:: What is needed ::
Take from the data every line in which the word "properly" is found.

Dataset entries

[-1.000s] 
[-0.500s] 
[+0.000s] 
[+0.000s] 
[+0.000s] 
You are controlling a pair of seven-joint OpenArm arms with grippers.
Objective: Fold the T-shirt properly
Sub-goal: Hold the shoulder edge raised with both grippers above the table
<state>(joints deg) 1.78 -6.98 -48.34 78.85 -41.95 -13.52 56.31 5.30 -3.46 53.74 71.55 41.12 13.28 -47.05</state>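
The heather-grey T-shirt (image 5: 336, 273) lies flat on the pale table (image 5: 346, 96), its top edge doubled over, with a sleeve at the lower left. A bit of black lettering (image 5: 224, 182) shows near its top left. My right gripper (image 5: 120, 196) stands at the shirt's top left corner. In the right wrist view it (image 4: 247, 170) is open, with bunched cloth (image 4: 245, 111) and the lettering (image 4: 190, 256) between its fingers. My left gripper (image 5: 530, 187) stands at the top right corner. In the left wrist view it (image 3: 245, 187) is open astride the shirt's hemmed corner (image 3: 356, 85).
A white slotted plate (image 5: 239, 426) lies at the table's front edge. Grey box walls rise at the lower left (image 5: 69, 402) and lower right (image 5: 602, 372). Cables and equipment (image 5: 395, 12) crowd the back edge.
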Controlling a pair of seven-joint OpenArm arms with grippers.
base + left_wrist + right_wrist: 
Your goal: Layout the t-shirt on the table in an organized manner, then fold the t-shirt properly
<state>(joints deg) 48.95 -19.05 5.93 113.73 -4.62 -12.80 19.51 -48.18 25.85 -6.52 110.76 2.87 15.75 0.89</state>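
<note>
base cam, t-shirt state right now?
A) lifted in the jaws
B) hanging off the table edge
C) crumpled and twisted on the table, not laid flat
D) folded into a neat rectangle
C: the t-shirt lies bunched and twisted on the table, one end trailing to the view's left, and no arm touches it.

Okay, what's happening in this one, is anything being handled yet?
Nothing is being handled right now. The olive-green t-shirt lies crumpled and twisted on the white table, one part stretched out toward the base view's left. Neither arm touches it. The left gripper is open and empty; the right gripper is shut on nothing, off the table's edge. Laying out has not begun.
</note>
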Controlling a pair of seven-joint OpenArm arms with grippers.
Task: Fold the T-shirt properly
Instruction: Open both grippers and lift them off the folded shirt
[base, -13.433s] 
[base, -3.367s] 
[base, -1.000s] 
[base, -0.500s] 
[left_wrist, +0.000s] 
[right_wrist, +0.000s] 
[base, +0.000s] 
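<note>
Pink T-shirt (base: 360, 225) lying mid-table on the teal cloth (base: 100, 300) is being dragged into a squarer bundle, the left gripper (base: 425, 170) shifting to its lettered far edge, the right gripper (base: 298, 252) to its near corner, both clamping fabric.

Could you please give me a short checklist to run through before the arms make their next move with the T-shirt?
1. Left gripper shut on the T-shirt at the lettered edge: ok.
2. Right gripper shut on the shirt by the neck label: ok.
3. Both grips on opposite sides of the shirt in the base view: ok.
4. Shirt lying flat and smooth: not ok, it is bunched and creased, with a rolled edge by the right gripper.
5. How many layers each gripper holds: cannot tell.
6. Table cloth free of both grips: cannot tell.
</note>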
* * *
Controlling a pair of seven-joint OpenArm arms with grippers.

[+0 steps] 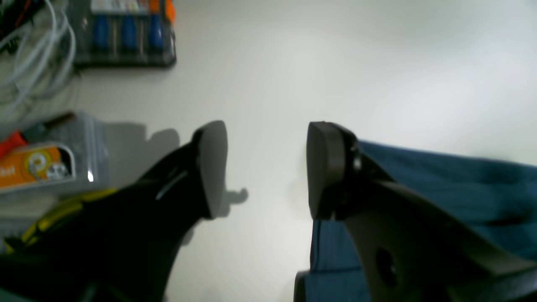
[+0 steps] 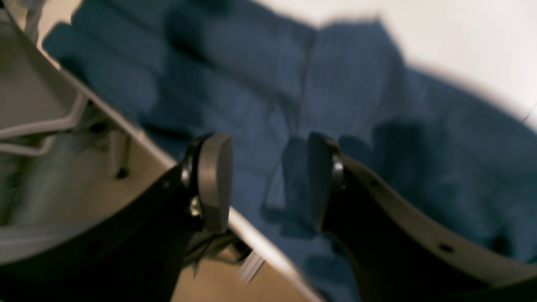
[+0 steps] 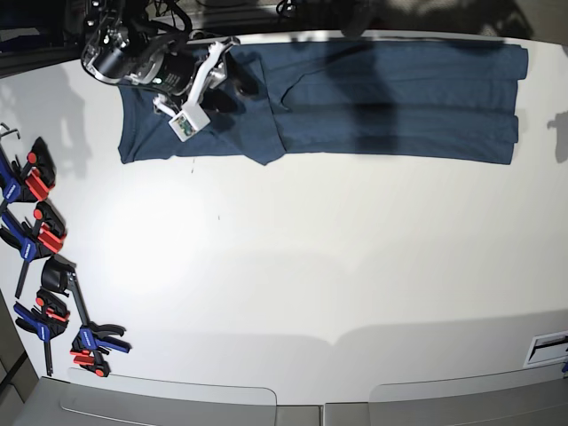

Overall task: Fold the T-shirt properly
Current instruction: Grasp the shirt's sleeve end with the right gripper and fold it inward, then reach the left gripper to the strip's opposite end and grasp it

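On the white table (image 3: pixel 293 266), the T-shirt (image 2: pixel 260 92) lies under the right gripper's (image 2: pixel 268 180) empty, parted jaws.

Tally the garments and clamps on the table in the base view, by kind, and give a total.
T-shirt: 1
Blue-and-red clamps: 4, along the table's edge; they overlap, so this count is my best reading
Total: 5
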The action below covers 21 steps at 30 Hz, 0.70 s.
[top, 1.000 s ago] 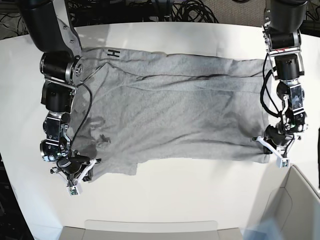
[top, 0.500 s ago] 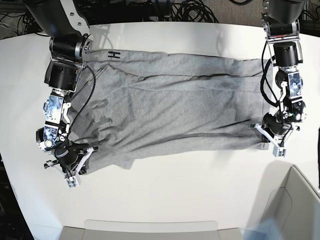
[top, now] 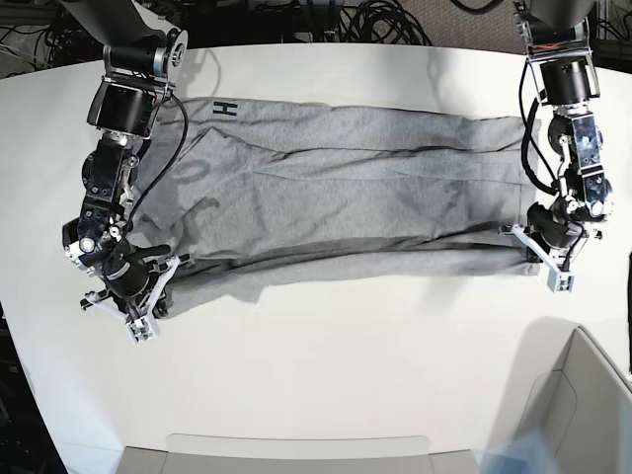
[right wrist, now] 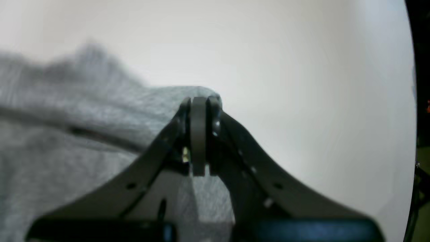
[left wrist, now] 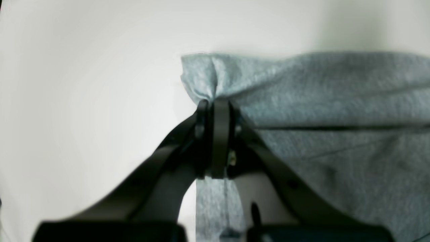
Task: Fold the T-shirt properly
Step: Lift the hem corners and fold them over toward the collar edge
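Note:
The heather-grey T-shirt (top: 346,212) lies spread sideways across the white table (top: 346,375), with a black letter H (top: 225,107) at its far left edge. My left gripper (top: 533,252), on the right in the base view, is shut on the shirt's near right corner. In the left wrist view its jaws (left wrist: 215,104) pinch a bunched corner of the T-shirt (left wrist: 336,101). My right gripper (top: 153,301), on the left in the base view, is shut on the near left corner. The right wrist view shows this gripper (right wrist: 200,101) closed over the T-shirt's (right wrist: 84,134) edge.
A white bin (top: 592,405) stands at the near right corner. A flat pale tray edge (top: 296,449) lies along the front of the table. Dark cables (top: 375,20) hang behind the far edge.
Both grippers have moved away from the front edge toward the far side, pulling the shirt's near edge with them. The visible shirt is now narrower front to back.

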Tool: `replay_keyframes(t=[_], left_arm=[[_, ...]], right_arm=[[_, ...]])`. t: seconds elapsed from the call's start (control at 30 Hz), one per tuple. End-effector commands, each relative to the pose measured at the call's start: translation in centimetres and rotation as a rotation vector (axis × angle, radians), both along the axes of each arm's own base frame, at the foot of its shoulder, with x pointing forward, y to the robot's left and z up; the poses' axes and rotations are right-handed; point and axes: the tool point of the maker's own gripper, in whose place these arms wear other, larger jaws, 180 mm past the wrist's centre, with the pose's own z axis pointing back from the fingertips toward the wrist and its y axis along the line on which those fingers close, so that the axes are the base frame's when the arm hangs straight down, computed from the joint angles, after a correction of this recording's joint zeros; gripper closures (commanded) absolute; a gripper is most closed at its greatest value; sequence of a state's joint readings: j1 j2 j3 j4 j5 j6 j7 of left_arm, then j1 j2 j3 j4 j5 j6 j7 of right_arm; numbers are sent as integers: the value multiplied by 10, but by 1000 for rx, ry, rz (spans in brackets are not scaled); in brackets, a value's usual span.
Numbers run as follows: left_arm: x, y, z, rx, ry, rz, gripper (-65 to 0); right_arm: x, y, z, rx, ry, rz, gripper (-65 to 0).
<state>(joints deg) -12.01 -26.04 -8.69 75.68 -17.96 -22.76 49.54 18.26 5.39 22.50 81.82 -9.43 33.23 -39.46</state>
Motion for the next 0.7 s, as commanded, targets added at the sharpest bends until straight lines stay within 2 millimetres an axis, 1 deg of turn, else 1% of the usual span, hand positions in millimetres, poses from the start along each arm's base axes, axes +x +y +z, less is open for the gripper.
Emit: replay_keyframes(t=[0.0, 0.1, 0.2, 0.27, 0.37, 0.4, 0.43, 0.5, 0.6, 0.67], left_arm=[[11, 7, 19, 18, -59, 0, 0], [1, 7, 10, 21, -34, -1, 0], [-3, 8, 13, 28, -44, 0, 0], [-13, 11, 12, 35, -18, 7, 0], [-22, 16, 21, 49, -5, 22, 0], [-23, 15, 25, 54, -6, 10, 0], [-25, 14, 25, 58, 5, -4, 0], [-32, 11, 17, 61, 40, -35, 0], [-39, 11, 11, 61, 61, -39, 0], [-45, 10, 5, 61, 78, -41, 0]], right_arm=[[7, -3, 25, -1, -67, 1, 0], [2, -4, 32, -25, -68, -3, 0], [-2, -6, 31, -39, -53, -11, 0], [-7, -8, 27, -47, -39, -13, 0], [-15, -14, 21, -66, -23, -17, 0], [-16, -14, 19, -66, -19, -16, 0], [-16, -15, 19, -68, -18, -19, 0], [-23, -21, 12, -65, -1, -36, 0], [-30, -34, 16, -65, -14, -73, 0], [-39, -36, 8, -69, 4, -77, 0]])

:: Task response ::
Objective: Fold the T-shirt properly
Your goal: Layout the t-shirt on the table in an organized manner, then fold the t-shirt properly
Task: Fold the T-shirt properly
Overall task: Fold the T-shirt properly
Task: Fold the T-shirt properly

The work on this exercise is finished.